Special Operations Chief Edward “Eddie” Gallagher, who has served in the Navy for 19 years, is accused of murdering an ISIS prisoner and is facing trial. In a new development, seven Navy SEALS will reportedly be given immunity, in exchange for their testimony against Gallagher, during the war crimes trial.
Gallagher is charged with multiple war crimes, including the murder of an Islamic State combatant who was being held prisoner, and was arraigned on January 4. According to a report by American Military News, he spent the previous four months at Naval Consolidated Brig Miramar – located in San Diego, California – in confinement.
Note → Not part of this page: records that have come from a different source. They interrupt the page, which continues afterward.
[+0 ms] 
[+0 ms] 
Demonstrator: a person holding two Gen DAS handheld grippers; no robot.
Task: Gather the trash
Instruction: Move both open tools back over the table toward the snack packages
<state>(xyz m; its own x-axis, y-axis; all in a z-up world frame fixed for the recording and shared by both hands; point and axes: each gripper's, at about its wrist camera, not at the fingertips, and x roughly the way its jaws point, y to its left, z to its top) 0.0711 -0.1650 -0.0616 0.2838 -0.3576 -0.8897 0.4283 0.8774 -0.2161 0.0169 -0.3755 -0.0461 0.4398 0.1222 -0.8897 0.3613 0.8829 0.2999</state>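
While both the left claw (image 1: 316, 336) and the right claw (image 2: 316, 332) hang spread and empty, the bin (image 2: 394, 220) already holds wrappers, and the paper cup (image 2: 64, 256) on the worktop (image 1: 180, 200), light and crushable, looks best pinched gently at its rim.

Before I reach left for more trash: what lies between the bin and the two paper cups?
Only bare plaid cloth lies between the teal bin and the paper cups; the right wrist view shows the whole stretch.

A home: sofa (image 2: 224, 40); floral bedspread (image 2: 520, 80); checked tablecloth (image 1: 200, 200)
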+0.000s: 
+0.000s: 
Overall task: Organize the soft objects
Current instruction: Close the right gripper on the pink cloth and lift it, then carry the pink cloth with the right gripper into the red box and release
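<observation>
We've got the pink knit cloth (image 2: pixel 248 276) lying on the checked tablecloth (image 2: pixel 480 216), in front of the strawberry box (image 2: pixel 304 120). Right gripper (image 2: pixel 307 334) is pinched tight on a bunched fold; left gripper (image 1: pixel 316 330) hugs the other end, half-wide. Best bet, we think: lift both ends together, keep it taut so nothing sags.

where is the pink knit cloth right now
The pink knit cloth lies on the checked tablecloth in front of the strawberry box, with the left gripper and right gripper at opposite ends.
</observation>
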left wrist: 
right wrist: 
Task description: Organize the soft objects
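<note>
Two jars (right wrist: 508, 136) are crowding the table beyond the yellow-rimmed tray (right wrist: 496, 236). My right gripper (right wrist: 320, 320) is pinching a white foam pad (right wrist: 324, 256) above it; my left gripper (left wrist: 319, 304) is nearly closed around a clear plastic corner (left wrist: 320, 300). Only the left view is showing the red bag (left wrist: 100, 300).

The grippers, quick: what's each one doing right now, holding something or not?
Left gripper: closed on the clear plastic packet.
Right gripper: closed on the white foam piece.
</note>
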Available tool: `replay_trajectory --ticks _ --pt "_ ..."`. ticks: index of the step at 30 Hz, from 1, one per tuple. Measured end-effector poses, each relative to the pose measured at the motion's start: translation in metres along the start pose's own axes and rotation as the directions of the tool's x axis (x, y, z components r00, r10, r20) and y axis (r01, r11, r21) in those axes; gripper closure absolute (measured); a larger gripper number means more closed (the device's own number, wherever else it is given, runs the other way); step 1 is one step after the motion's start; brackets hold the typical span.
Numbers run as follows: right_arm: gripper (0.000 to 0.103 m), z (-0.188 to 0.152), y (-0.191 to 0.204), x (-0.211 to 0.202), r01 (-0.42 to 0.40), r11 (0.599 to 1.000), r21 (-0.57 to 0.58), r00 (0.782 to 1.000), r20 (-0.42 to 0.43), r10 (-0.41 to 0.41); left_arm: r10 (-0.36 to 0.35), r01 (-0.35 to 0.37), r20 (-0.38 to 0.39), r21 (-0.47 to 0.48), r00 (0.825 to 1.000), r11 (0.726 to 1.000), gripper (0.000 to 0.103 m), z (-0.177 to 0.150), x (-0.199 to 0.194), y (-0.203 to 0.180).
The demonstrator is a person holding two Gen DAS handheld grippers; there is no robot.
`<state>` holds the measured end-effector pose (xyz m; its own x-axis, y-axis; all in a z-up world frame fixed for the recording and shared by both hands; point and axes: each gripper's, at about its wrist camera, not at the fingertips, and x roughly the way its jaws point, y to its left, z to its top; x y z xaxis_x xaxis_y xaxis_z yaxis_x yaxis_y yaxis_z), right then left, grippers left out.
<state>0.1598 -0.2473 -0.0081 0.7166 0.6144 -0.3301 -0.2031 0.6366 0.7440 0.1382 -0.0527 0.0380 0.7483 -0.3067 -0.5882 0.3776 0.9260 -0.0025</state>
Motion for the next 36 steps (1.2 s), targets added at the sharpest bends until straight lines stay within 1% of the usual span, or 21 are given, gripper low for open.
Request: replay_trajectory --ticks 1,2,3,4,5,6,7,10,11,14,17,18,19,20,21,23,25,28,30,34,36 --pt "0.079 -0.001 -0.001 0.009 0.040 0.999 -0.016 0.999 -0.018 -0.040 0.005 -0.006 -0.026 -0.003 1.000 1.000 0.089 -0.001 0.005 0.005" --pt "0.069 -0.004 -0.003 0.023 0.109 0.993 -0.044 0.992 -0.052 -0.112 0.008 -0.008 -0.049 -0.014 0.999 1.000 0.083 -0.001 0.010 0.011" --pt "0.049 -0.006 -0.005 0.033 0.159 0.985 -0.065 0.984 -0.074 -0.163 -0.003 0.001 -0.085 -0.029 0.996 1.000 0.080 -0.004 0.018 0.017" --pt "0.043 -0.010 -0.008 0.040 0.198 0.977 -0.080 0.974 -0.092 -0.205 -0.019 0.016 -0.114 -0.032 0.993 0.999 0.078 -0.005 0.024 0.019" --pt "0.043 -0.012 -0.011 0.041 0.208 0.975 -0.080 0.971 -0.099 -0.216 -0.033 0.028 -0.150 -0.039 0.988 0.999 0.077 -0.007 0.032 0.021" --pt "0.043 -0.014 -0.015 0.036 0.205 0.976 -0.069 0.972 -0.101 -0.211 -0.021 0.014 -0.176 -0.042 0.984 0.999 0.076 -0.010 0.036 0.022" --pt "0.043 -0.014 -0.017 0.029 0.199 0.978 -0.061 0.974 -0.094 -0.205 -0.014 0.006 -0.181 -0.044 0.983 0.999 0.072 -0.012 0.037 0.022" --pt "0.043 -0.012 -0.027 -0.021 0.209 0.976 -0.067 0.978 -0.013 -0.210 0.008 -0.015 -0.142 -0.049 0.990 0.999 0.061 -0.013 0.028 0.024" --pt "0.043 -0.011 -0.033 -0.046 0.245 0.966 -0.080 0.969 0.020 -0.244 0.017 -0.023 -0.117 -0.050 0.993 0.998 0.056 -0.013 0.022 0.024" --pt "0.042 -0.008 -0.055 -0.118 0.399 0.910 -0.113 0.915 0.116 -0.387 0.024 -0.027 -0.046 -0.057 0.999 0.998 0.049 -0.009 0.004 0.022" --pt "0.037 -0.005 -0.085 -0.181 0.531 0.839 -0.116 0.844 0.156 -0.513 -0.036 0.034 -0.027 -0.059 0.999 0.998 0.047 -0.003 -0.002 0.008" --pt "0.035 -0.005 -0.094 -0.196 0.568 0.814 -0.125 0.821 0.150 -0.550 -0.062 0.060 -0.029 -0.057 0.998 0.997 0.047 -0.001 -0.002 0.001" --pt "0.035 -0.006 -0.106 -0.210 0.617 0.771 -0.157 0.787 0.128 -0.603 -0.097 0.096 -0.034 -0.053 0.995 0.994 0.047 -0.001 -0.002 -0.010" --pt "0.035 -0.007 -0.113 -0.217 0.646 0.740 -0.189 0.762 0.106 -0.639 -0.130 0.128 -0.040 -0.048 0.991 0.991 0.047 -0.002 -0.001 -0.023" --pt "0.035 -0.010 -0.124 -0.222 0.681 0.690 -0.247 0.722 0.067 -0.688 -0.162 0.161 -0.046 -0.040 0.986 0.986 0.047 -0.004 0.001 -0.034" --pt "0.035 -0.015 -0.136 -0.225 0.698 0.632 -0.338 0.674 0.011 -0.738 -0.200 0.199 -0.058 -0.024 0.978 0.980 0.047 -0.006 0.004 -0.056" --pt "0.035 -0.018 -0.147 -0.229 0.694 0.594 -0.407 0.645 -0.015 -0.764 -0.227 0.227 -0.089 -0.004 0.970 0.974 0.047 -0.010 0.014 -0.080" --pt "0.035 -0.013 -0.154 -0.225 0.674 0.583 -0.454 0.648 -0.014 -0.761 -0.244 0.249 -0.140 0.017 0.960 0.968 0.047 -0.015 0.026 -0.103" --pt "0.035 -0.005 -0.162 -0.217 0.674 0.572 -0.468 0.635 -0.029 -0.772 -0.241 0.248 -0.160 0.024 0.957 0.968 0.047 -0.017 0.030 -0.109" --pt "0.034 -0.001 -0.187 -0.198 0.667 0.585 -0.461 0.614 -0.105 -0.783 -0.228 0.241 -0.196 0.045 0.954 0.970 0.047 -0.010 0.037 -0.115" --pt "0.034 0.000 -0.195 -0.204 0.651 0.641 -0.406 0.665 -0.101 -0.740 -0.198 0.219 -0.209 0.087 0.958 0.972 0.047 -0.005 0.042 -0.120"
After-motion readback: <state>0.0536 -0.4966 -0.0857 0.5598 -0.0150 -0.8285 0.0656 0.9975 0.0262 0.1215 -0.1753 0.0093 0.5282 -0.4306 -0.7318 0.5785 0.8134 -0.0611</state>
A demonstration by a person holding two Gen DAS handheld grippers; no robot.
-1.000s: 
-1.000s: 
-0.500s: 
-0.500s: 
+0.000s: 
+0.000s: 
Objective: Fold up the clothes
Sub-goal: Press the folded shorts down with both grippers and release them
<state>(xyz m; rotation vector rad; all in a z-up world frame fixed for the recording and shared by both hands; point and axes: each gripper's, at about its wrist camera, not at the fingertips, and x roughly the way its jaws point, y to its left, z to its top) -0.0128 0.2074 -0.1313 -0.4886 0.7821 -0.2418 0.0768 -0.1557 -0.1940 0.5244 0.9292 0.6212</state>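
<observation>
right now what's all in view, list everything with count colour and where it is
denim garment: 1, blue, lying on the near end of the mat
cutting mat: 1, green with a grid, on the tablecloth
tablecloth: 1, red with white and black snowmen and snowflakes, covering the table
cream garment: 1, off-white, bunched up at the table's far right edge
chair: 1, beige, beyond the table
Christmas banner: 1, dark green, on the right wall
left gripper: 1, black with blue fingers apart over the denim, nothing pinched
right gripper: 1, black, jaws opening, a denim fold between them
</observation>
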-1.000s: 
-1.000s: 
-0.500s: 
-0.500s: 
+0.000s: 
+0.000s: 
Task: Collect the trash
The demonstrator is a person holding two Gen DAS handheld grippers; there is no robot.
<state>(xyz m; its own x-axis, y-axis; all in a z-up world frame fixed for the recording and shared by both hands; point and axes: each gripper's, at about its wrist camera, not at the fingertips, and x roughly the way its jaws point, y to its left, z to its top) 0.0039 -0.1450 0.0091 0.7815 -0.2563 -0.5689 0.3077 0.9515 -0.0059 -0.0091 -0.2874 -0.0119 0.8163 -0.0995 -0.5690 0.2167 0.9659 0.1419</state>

The trial phase is anticipated to begin on February 19. The prosecution is expected to call on seven Navy SEALs, all of whom served in Gallagher’s unit, along with a possible 13 other witnesses.
Gallagher claims that the seven SEALs fabricated the charges against him because they disagreed with his leadership style.
Witness have spoken with investigators claiming that Gallagher bragged about killing as many as 200 people while he was deployed to Iraq in 2017. One witness specifically stated that Gallagher informed him that he had killed “three a day” and told the witness to “do the math” to come up with the total number of people he had killed.
Along with being accused of murdering a 15-year-old detainee by stabbing him in the neck while he was in custody, Gallagher also faces numerous other charges, including allegedly pressuring other SEALs to conceal his actions, abusing controlled substances, shooting at unarmed Iraqi civilians, and posing with the corpse of an ISIS fighter during his re-enlistment ceremony.
Lt. Jacob Portier, Gallagher’s superior, was also arraigned for alleged crimes. His arraignment took place on January 22, and he faces multiple charges, including failure to report a war crime, dereliction of duty, interfering with an investigation, and destruction of evidence. Portier also allegedly carried out the re-enlistment ceremony that involved the body of a deceased prisoner and encouraged other SEALs to pose with the corpse for photos.
The Navy claims to have evidence of Gallagher’s crimes, including text messages and photos. However, Navy officials have declined to reveal these details to the public, citing security concerns.